WHAT TO DO: Each line from the first down to the one containing "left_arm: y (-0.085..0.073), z" should be returned exactly as it appears below.

PROVIDED DATA:
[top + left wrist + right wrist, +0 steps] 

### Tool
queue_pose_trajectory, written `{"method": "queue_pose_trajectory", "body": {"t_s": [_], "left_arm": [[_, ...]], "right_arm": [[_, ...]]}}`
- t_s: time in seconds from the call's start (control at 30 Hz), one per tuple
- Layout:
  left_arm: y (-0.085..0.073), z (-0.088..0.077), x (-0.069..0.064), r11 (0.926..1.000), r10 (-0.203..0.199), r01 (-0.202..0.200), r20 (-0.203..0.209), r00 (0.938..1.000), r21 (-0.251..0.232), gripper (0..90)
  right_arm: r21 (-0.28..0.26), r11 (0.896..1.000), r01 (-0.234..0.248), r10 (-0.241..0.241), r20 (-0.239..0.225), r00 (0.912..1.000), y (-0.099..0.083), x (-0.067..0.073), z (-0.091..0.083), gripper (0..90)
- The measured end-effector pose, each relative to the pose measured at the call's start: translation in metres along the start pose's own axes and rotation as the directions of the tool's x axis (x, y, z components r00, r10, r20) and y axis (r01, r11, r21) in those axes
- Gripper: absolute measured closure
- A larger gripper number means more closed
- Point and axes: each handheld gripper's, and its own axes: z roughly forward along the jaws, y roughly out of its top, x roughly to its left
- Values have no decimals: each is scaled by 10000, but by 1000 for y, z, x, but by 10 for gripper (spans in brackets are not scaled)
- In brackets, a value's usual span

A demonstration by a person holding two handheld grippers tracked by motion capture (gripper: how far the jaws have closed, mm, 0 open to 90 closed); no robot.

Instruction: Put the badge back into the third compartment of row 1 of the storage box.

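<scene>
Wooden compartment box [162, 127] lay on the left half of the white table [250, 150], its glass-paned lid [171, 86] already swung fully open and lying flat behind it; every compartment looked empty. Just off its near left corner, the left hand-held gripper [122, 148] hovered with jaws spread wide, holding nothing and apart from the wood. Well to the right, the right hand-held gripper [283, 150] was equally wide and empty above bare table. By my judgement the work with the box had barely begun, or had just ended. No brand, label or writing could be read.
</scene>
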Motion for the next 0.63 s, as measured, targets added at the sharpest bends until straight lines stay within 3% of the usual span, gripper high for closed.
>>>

FINISHED TASK:
[top + left wrist + right wrist, +0 steps] 

### Tool
queue_pose_trajectory, written `{"method": "queue_pose_trajectory", "body": {"t_s": [_], "left_arm": [[_, ...]], "right_arm": [[_, ...]]}}`
- t_s: time in seconds from the call's start (control at 30 Hz), one per tuple
- Layout:
  left_arm: y (-0.085..0.073), z (-0.088..0.077), x (-0.069..0.064), r11 (0.926..1.000), r10 (-0.203..0.199), r01 (-0.202..0.200), r20 (-0.203..0.209), r00 (0.938..1.000), r21 (-0.251..0.232), gripper (0..90)

The answer has been given, and the exercise is done.